I shook my head. I was losing the thread of our conversation to exhaustion. My eyes wouldn’t stay open.

“When I wake up, you’ll be gone,” I said from under closed lids.

“Yes.”

“And that’s better. For both of us, right? I can’t give…enough. Don’t want to hurt you…”

I was babbling now but I felt Ronan nod. Felt a shift on the bed, felt him press a soft kiss into my hair.

“Goodnight, Shiloh.”

I started the slide into sleep, but that kiss and the emotion breaking through the cracks in his hard tone made me fight to wake back up. A feeling of making a terrible mistake gripped me, but I was falling down a deep, dark hole, scrabbling for purchase and failing.

When I woke up, the bed was empty. The pillow still smelled like him. Light was streaming in through my window and the clock read a little after seven a.m.

“Bibi.”

I kicked off the covers. Since I was still dressed, I drew on my shoes and sweater and hurried for the garage.

At the hospital, I rushed into Bibi’s room to find her surrounded by nurses and a few doctors. She said something, and a round of laughter rippled through them. I was not laughing.

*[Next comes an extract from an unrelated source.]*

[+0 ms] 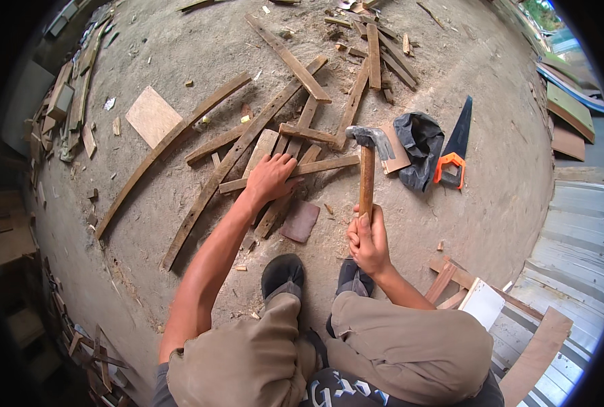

I pushed through the crowd and threw my arms around her neck.

“There, there, sweetheart. I’m going to be just fine.” She stroked my hair. “Everyone, this is my amazing, brilliant great-granddaughter, Shiloh.”

I straightened, conscious that we were surrounded. I pulled my sweater around me tighter, feeling naked and fragile after talking to Ronan last night. But Bibi was all that mattered.

The doctors dispersed, and one nurse told us she’d be back in a bit to help get Bibi ready for discharge.

“So you’re okay,” I said, dropping into a chair beside her.

“Oh, baby girl. You look so tired. Yes, I’m fine. The docs say my blood pressure is a tad on the low side. But they got me fixed right up with a new pill to add to my repertoire and some ugly old compression stockings they say I need to wear. On the bright side, Dr. Fenton tells me I need more salt in my diet. So what do you say ab

out getting some French fries when we clear out of here?”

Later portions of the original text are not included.